Sob tal ótica, advirto, estaríamos ferindo a garantia constitucional do devido processo legal e da ampla defesa, que inclui o manejo dos recursos cabíveis, e também a máxima de que a interpretação da lei tem que ser feita sob o manto da Constituição Federal, com respeito à dignidade da pessoa humana e que a norma deve refletir e buscar, principalmente, a garantia e a efetivação dos direitos da Infância e Juventude. Por certo, tal interpretação, vai na contramão desse verdadeiro dogma menorista.
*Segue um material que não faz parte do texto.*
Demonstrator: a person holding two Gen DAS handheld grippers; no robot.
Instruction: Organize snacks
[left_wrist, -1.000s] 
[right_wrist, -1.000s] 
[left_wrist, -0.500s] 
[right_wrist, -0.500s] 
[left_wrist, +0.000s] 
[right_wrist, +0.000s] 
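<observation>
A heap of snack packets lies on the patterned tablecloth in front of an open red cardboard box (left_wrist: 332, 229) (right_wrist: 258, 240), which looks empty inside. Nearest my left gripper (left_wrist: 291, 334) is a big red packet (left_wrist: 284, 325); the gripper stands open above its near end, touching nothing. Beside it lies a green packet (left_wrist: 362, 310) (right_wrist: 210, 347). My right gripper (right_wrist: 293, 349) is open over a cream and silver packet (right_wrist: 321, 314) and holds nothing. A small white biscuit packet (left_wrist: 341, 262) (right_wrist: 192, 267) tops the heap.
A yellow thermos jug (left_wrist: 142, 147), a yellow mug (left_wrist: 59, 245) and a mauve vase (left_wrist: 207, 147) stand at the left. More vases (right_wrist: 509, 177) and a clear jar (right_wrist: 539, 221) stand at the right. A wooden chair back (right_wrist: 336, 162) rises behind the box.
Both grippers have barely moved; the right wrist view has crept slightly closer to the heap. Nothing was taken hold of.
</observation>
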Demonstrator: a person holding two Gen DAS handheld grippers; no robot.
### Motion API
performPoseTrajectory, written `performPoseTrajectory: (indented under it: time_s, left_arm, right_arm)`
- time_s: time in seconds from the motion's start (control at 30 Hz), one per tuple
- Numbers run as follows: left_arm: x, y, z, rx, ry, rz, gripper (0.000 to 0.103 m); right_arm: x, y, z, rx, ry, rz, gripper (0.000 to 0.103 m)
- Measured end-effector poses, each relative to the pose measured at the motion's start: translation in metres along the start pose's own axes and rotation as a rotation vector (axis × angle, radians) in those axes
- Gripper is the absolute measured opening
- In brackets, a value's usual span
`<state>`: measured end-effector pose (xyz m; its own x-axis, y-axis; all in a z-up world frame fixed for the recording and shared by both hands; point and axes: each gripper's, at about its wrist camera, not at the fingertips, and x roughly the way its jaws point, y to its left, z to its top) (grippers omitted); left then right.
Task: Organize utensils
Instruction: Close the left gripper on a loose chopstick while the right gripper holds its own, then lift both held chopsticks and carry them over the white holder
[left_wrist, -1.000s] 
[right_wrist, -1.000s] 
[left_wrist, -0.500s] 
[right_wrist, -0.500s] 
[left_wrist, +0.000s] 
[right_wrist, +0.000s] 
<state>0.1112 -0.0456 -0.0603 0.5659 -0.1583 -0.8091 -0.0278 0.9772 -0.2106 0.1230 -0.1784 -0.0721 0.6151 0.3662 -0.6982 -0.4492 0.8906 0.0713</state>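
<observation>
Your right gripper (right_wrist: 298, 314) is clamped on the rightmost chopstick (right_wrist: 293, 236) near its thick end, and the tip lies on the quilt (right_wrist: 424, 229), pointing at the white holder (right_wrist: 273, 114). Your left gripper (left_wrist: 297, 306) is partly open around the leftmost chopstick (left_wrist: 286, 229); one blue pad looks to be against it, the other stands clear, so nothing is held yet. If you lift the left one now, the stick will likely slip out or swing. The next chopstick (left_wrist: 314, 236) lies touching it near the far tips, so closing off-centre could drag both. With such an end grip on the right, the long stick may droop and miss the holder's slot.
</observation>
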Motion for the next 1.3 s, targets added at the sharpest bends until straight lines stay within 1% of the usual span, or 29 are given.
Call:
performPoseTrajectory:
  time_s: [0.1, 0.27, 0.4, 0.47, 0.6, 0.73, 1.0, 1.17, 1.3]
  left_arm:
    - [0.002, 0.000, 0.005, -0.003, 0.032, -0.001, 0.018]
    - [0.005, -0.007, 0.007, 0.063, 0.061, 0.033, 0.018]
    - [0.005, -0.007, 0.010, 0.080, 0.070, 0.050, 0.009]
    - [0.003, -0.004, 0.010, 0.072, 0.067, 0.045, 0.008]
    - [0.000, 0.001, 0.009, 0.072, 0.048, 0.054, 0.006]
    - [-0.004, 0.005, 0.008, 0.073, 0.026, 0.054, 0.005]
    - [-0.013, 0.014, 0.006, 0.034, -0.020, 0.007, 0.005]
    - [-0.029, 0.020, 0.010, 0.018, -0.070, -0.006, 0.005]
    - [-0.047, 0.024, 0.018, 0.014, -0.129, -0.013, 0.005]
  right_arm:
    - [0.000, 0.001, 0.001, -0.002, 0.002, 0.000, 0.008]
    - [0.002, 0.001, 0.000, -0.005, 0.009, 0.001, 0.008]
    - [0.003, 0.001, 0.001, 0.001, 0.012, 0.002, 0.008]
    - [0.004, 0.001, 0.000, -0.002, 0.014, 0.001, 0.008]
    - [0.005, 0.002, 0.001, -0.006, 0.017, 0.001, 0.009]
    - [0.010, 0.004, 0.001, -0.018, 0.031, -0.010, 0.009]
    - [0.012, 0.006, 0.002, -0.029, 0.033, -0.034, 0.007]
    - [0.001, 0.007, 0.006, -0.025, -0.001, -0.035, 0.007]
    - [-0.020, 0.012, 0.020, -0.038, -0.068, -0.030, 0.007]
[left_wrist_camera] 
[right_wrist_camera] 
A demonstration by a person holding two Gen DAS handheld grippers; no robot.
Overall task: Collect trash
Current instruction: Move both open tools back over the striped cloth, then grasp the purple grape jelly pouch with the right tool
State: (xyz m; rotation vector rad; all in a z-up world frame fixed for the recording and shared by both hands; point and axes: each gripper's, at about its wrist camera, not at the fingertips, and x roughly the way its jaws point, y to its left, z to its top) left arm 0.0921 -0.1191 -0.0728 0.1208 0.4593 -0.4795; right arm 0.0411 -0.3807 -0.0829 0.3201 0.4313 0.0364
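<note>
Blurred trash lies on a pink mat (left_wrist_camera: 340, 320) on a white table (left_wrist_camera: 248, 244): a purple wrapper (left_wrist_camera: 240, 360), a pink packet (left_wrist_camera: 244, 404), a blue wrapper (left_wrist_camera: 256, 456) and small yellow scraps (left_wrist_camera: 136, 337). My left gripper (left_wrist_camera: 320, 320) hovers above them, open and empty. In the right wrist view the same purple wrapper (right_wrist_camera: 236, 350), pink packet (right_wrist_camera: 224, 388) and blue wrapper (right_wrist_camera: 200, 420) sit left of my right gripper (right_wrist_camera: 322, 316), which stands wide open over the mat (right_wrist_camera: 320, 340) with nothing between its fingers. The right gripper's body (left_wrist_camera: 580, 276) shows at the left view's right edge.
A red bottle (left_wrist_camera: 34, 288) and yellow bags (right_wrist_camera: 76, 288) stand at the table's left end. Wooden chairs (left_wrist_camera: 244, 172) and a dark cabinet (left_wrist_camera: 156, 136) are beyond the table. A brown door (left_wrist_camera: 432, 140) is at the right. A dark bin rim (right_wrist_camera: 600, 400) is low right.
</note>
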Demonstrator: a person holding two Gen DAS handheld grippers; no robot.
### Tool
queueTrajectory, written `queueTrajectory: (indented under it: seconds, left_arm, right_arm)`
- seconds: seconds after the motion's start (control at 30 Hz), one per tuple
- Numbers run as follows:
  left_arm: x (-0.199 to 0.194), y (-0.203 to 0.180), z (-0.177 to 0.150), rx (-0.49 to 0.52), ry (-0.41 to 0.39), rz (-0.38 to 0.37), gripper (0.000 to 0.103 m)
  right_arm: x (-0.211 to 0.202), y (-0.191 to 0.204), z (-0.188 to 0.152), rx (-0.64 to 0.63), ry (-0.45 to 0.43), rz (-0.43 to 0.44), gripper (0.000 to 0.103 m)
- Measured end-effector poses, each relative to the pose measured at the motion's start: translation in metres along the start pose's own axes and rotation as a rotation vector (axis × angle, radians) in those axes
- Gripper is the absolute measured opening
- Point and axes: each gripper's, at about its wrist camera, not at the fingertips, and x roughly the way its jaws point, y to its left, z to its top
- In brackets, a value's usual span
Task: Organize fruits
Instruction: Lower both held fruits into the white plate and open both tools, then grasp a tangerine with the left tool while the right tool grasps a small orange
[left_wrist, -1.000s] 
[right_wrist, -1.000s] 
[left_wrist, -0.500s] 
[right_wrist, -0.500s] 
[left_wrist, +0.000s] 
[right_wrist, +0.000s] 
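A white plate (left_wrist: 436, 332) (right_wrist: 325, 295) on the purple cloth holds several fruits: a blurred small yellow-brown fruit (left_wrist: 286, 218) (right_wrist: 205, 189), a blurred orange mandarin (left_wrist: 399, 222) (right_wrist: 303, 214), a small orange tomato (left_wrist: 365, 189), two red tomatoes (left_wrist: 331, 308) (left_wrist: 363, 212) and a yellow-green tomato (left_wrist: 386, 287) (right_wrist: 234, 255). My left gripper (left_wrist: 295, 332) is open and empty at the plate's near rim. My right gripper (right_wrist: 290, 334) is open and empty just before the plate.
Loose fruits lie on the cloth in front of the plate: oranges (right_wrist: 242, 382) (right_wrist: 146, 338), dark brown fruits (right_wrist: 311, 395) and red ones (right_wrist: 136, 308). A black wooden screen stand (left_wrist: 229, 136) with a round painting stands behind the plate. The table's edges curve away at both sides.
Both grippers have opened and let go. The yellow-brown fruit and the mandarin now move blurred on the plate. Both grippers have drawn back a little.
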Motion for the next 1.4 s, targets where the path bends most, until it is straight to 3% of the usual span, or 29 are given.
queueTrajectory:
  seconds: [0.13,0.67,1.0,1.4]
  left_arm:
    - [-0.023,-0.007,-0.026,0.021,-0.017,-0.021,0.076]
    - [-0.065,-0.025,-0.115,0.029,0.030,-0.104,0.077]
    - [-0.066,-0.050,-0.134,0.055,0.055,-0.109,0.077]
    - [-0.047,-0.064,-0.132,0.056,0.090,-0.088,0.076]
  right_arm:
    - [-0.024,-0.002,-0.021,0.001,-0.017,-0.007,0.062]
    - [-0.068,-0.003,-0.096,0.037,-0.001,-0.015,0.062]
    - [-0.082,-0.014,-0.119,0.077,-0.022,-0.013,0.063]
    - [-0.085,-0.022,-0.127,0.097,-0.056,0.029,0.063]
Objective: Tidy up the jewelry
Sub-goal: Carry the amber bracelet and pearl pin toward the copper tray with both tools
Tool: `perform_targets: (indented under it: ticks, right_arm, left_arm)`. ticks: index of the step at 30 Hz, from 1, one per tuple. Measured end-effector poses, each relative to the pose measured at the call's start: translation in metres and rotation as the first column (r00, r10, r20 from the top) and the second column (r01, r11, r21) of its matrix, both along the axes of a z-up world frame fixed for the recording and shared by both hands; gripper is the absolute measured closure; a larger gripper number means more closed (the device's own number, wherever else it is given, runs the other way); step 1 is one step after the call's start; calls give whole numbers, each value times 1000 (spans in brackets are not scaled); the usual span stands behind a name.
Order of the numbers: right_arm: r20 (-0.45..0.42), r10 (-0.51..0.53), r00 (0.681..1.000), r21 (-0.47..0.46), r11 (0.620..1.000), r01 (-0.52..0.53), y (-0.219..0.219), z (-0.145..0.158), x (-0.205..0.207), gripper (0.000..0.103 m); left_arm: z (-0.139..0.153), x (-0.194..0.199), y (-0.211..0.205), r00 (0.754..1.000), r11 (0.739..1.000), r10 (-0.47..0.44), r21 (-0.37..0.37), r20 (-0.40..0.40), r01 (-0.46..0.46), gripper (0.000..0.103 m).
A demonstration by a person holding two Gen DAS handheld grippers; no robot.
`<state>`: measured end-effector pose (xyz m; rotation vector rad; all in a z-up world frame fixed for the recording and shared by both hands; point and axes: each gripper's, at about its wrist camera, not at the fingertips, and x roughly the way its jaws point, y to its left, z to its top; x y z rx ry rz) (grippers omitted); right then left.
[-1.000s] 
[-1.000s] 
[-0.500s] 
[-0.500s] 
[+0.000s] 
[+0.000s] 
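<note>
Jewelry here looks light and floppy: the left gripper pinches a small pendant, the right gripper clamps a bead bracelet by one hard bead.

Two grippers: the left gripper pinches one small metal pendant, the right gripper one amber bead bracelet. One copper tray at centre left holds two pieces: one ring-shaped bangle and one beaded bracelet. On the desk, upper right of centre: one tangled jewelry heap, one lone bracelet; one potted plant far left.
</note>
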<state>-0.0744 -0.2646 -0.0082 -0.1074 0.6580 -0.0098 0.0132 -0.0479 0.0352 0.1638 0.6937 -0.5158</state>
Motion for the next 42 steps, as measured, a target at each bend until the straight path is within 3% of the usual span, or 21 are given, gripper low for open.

A verdadeira exegese, assim, deve vir sempre ao encontro das garantias fundamentais do menor, pois decorre de norma expressa prevista no artigo 227 da CF, tido como prioridade absoluta na proteção do Estado, da sociedade e da família (artigo 4º e 6º do ECA).
Repito, portanto, a possibilidade de se entender a internação provisória com uma antecipação de tutela, com o simples e declarado objetivo de se negar efeito suspensivo ao apelo, mediante a aplicação do disposto no inciso VII do artigo 520 do CPC.
Por derradeiro, impende reafirmar que não se está diante de uma lei inconstitucional. De longe, não se trata disso. O que se discute e aprecia neste momento é tão-somente o prejuízo que a mudança trará no caso específico do adolescente JOSÉ, na medida em que retira dele a possibilidade da aplicação imediata dos princípios da proteção integral e da prioridade absoluta, ao postergar no tempo a efetiva garantia dos direitos previstos no artigo 4º do ECA, levando-se, ainda, em consideração, ainda, os princípios da proporcionalidade (o que é mais justo para o caso: o recebimento da apelação em ambos os efeitos ou deixar o adolescente privado de seus direitos?) e o da razoabilidade. Na relação custo-benefício, sai ganhando o apelante/adolescente.
Friso, portanto, que a Lei nº 12.010/2009, neste processo, ofende os princípios citados, principalmente o da dignidade da pessoa humana em desenvolvimento que é.
Há conflito, in casu, entre a lei e os princípios constitucionais, devendo prevalecer a Lei Fundamental.
Da simples leitura do Relatório de Acompanhamento de fls., outra conclusão não é possível.
O regramento normativo que se deve extrair da lei em testilha é pela inaplicabilidade do efeito suspensivo na situação dos autos.
Isto posto,
1.sendo tempestivo, RECEBO a apelação apenas no efeito devolutivo, cientificando-se a defesa do inteiro teor desta decisão;
2.vista ao apelado
para contra-razões no prazo;3.após, voltem conclusos.
Icoaraci/Belém/Pa,
ANTÔNIO CLÁUDIO VON LOHRMANN CRUZ
Juiz Titular da 3a. Vara Cível Distrital de Icoaraci
Infância e Juventude
Notas
- Neoconstitucionalismo e neoprocessualismo.Panótica, Vitória, ano 1, n. 6, fev. 2007, p. 1-44. Disponível em:http://www.panoptica.org/1fev07.htm [Nota do Editor: íntegra do artigo constava da peça original]
- LIBERATI, Wilson Donizeti. Comentários ao Estatuto da Criança e do Adolescente. 11ª ed. São Paulo: Malheiros Editores, 2010, p. 230
- ISHIDA, Válter Kenji. Estatuto da Criança e do Adolescente. 9ª ed. São Pulo: Editora Atlas , 2010.